Louisa menarik kopernya masuk, dan baru menyadari sesuatu, sepatunya tenggelam dalam lapisan debu. Mau tidak mau, dia mengangkat koper, menjunjung di atas kepala.

Kain-kain putih menempeli dinding lorong yang tengah dilewati Louisa. Kain-kain tersebut mungkin melindungi suatu dibaliknya, mungkin foto keluarga Mason, pikir Louisa. Dia menemukan dua pintu. keduanya dalam keadaan terbuka jadi dia tidak perlu mencari kunci.

Sebelah kiri dengan sebuah meja lebar beserta kursi, jelaslah ruangan makan dan sebelah kanan walau pun tertutup kain, pastilah ruangan tamu. Louisa menuju ruangan makan, dia menarik lepas kain penutup meja makan dan meletakan barang-barangnya di sana dan kembali menjelajah. Ruangan keluarga di sebelah ruangan makan terdapat tangga menuju lantai dua. Dari ruangan makan langsung menu pantry dan dapur.
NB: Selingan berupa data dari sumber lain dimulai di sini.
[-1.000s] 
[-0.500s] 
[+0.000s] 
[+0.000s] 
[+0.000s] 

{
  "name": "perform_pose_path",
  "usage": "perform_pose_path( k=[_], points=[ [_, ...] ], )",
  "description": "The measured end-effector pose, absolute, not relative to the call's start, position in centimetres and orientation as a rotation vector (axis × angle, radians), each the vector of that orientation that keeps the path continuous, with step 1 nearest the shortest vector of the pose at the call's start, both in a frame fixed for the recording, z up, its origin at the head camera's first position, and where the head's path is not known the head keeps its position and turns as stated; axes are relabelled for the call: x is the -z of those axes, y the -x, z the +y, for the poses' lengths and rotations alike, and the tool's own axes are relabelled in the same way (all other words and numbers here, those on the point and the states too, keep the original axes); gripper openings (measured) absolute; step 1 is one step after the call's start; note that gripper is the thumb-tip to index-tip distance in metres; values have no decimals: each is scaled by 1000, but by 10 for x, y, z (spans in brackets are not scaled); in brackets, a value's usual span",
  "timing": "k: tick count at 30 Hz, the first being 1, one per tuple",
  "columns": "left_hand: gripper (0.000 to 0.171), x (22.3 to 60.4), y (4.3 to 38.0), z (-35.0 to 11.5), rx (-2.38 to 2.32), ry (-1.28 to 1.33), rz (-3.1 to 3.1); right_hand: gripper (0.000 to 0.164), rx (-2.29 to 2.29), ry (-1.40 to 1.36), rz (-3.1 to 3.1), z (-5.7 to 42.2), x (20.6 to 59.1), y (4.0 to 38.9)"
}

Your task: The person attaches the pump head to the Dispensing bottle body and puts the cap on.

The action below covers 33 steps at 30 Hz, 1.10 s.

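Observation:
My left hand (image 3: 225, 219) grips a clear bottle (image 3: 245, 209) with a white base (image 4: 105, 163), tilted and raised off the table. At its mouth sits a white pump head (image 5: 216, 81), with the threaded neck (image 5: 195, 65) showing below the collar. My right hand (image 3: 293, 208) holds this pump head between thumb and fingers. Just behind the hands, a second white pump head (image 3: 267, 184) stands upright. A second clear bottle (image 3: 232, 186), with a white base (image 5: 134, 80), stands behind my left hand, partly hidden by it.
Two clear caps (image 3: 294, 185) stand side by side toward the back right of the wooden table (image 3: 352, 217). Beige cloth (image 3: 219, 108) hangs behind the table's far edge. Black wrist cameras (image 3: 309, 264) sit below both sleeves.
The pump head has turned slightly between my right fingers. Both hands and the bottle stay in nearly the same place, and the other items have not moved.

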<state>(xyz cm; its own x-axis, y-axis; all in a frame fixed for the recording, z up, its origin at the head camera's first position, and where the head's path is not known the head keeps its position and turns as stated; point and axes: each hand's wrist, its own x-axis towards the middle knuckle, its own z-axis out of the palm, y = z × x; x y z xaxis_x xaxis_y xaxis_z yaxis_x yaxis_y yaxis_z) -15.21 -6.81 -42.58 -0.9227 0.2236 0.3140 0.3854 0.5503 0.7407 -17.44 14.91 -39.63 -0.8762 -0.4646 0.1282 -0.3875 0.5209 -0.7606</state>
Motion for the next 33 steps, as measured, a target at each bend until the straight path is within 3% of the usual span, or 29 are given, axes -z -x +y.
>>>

Lalu melintasi sebuah ruangan kosong di sisi ruangan tamu, Louisa menemukan sebuah kamar. dia berhenti di pintu, mengamatinya sesaat lalu berputar kembali ke ruangan keluarga.

Setiap langkah Louisa mencetak jejak. Dia hanya menyalakan lampu, tidak ingin membuka tirai jendela. Berbeda dari ruangan di bawah, lantai dua lebih ceria dengan warna dinding biru muda.

“Aku membutuhkan satu kamar untuk tidur malam ini,” kata Louisa sembari mengamati kunci di tangannya lagi. Terence sudah menandai setiap pintu dengan sangat baik, meski nyatanya semua pintu kamar dalam keadaan siap buka. Dia mendorong satu persatu pintu kamar dan mendapati semuanya dalam kondisi serupa, penuh jaring laba-laba, dan bulu-bulu isian batal juga kasur melayang seperti gumpalan salju di dalam ruangan.

Meski berantakan rumah ini tidak akan menangkal betapa kayanya keluarga Mason. Seingat Louisa, mereka memiliki peternakan besar penyuplai daging terbesar di sini, lalu sebuah hotel di tepi laut yang memang sangat jauh dari kota. Mereka juga menyewakan rumah musim panas. Intinya, masing-masing anak dari keluarga Mason memiliki usaha mereka sendiri. Louisa tidak akan mencari tahu lebi dalam lagi, semua hanya membuang waktunya dan lagi, saldo di rekeningnya tidak akan bertambah dengan mengenal keluarga Mason lebih jauh. Toh, perlakuan istimewa untuknya barang kali hanya berlaku di minggu ini dan hilang setelahnya.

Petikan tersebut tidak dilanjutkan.